The Gavaskar-Srikkanth association was a delightful departure from the Gavaskar-Chauhan era. Srikkanth brought rare belligerence to the job even as Gavaskar relentlessly tried to play the calming partner. They complemented each other splendidly, just as Sehwag and Gambhir do now. But then, Sehwag and Gambhir are yet to open in a Test in Australia, England, Pakistan, South Africa and West Indies.
Chauhan was Gavaskar’s best partner. “We had a specific role to perform. Stay at the wicket. Remember there was no restriction on the short ball those days and bowlers were genuinely quick,” Chauhan points out even as he raves about the Sehwag-Gambhir combine. “They are a devastating pair. Both are amazingly positive.”
From the ‘blunt the ball and tire the bowlers out’ strategy of Gavaskar and Chauhan, there is a markedly changed attitude shown by Sehwag and Gambhir. The right-left combination, tactically strong, makes the job difficult for the bowlers but what makes them dangerous is their desire to match each other. “When he hits the ball hard, I draw my plans to contribute too,” admits Gambhir, who is a great fan of Sehwag.
Gavaskar is known to take young openers out to dinners. Sehwag can’t forget the one in Australia. “It was a great motivation,” he confesses. He lost little time in imbibing what he learnt from the great Gavaskar. And that has made him the most feared batsman in international cricket today.
Sehwag also gives credit to Gambhir for the domination they establish at the crease. “I enjoy his batting. It is a treat to watch him at the other end,” says Sehwag. “I have the best seat in the stadium to watch Viru decimate the bowling,” reciprocates Gambhir.

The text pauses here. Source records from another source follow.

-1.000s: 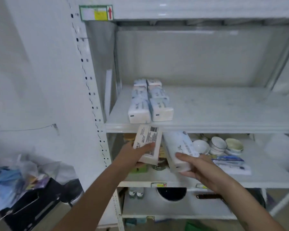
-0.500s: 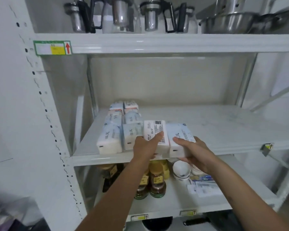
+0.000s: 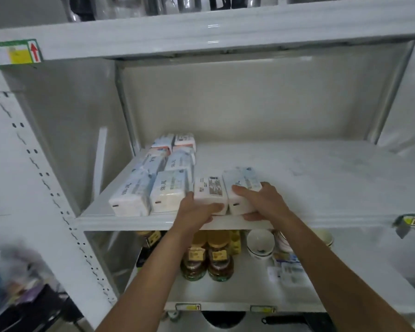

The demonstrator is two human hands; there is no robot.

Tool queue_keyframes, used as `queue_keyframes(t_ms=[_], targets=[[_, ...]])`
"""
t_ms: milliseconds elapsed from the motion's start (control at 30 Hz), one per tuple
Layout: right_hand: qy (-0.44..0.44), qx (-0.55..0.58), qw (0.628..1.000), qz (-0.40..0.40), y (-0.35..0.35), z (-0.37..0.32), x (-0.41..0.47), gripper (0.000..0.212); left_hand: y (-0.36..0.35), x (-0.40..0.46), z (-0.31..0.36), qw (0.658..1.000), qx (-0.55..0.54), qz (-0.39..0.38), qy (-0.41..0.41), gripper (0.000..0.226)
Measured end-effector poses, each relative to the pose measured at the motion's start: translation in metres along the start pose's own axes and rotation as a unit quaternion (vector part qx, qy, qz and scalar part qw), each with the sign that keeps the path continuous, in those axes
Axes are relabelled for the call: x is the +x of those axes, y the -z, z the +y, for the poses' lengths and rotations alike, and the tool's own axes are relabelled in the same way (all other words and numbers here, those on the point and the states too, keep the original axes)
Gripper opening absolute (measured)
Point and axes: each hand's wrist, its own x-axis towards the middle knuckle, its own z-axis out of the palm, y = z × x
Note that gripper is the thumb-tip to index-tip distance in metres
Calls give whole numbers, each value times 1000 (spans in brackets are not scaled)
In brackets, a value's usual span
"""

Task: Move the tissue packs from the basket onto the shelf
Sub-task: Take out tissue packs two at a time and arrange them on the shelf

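two white plastic-wrapped tissue packs sit side by side at the front edge of the white metal shelf (image 3: 321,178), each under a hand. the left hand (image 3: 197,212) curls around the near end of the pack with the black printed label (image 3: 210,191), thumb along its left side and fingers wrapped under its front. the right hand (image 3: 261,200) grips the pack with pale blue print (image 3: 241,185), fingers curled over its top and thumb below its near end. these two packs touch each other. just left of the labelled pack stand two rows of stacked white and blue tissue packs (image 3: 158,178), running back toward the shelf's rear wall. below the shelf's front edge, glass jars with yellow labels (image 3: 207,259) stand on a lower board, with white ceramic bowls (image 3: 260,243) to their right.
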Motion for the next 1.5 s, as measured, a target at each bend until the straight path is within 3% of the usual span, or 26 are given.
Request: queue_keyframes(t_ms=[133,200,300,467,600,733,800,867,967,1167,1267,1300,1400,1500], targets=[[35,-191,981,0,7,-2,5,94,7,-4,8,960,264,44,-79,63],[54,-282,958,-4,13,-3,10,110,14,-7,21,921,375,40,-97,62],[71,-308,947,-52,20,-3,19,132,18,-14,42,849,514,45,-118,61],[126,-260,949,-125,35,14,28,101,12,-19,57,701,682,96,-187,70],[151,-251,950,-105,30,21,35,84,15,-5,54,663,716,98,-197,80],[154,-291,942,-68,11,14,39,96,24,5,52,688,689,98,-207,80],[154,-305,939,-51,1,11,39,91,31,9,50,702,678,89,-201,77],[138,-309,940,-44,-5,9,40,81,36,11,45,699,680,87,-205,74],[120,-290,948,-50,-7,10,41,89,44,16,37,700,671,93,-226,74],[98,-295,946,-86,-6,-8,32,77,61,28,51,757,618,46,-209,100],[122,-366,922,-26,-14,-28,32,117,66,33,69,791,572,7,-217,105],[129,-381,916,-6,-18,-35,32,118,66,34,75,792,567,1,-225,101],[163,-427,889,16,-28,-60,29,90,67,44,89,790,571,-19,-224,90],[195,-511,837,5,-37,-77,35,79,73,61,95,768,605,-21,-207,84]])
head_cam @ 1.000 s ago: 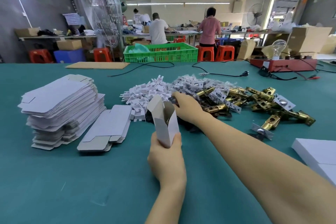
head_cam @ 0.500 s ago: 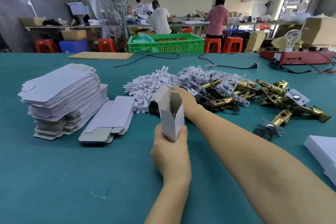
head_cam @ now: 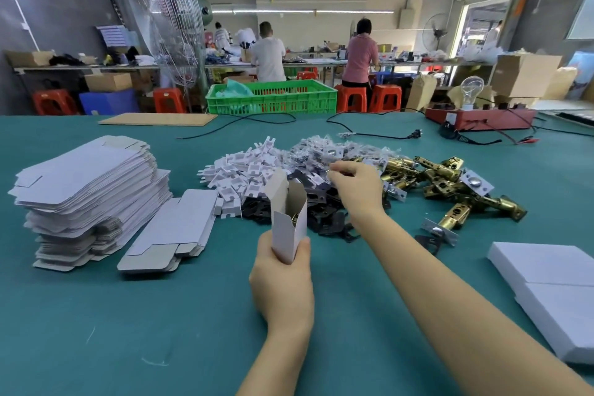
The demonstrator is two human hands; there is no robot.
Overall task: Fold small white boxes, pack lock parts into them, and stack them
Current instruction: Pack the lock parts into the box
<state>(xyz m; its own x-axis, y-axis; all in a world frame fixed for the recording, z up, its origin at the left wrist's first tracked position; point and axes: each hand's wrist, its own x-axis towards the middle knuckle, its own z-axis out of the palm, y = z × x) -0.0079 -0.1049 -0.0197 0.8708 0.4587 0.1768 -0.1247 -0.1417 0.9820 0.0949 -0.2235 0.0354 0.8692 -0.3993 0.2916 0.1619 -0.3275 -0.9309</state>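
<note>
Packing is under way: the left hand [head_cam: 283, 280] grasps one upright open white box [head_cam: 287, 222], a brass part already inside. Just beyond the box, the right hand [head_cam: 356, 188] pinches a small bagged piece from the parts heap [head_cam: 324, 154]; next it must drop into the box mouth. Left of the box lie two stacks of flat blanks [head_cam: 90, 190].

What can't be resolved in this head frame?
- Contents of the open white box: its walls hide all but a brass glint.
- What the right hand pinches: too small, hidden by fingers.
- Closed white boxes: cut off by right edge.
</note>
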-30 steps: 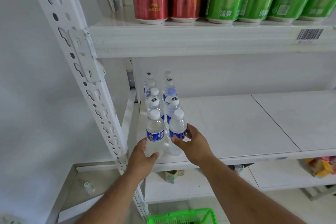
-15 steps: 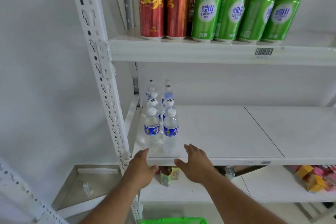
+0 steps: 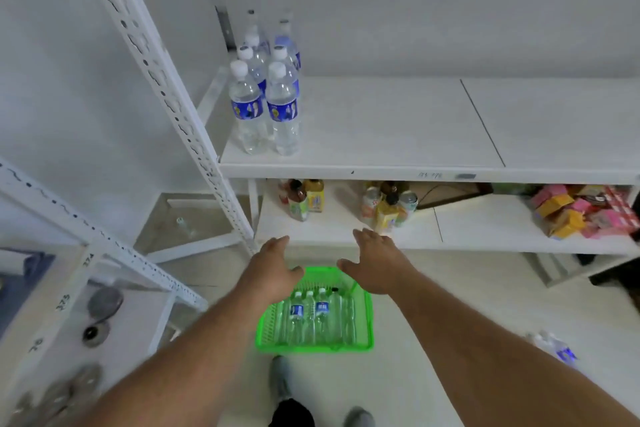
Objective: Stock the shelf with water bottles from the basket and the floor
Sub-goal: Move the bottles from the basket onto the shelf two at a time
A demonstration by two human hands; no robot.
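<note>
My left hand (image 3: 273, 267) and right hand (image 3: 375, 263) reach forward above the green basket (image 3: 363, 343) on the floor, fingers spread and loose, holding nothing. My left hand hides the basket's far left corner. Inside the basket lie clear water bottles (image 3: 311, 314), caps toward the shelf; two show blue labels, and I cannot count the rest through the glare. On the middle shelf (image 3: 381, 135), two rows of upright water bottles (image 3: 265, 104) stand at the left end beside the white upright post (image 3: 166, 87); the rear ones are mostly hidden behind the front pair. Another bottle (image 3: 557, 350) lies blurred on the floor to my right. The lower shelf (image 3: 485, 236) holds drinks (image 3: 304, 199) and coloured packets (image 3: 581, 210), partly cut off.
</note>
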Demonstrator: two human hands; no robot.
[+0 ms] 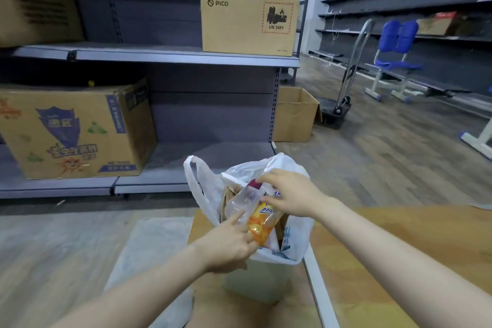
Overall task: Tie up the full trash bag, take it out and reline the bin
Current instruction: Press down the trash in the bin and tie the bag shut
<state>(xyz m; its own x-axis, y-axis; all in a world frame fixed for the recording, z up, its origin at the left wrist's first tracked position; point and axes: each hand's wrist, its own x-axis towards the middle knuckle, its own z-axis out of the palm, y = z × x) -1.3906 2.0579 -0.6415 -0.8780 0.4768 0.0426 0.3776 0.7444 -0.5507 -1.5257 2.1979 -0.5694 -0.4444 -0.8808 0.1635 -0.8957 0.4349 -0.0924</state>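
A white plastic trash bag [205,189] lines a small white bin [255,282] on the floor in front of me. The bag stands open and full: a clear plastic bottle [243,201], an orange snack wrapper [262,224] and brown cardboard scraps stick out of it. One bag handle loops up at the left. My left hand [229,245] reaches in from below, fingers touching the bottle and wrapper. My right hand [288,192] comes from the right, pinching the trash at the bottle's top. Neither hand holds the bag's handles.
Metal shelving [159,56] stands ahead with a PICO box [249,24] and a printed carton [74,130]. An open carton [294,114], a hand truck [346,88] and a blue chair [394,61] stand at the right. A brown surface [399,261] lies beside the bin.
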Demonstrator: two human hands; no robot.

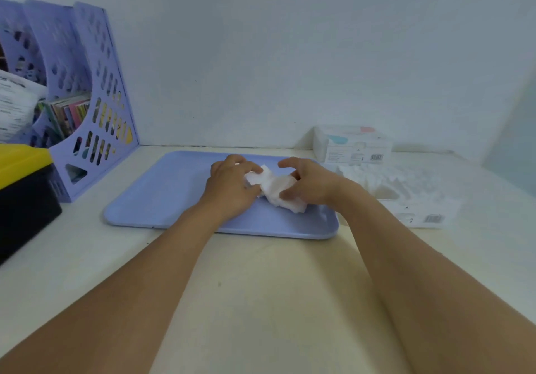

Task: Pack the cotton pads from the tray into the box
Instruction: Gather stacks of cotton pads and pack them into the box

Sehwag and Gambhir have introduced a different approach to opening the innings. Times have changed from the situation when an opener had to be patient. In the last decade or more, cricket has seen entertainers at the top like Michael Slater, Justin Langer, Matthew Hayden, Graeme Smith, Sanath Jayasuriya and Saeed Anwar to name a few. They were not the typical openers who would leave the ball more than play it. A good ‘leave’ was considered essential to become an opener. Now, leaving the ball is a rare sight!
Today the opener is a batsman with an aggressive mindset. Sehwag, Gambhir, Chris Gayle signify the modern opener. Today’s opener will not allow the bowler to dictate terms and here Sehwag and Gambhir stand out for their exceptional consistency. It may be a little early to judge their value when placed alongside Gavaskar and Chauhan, but Sehwag and Gambhir can aspire to become the greatest Indian opening pair. They have the potential to attain that status.
“We don’t play for records,” was Gambhir’s honest submission when discussing his partnership with Sehwag. They bat to dominate. A first-ball boundary is very much on the cards when they open, be it in Tests or one-day internationals. They have made a huge impact on India’s batting approach in the past season with their attacking instincts. They may not be copybook openers, but led by Sehwag, the pair is firmly on course to becoming an all-time best association.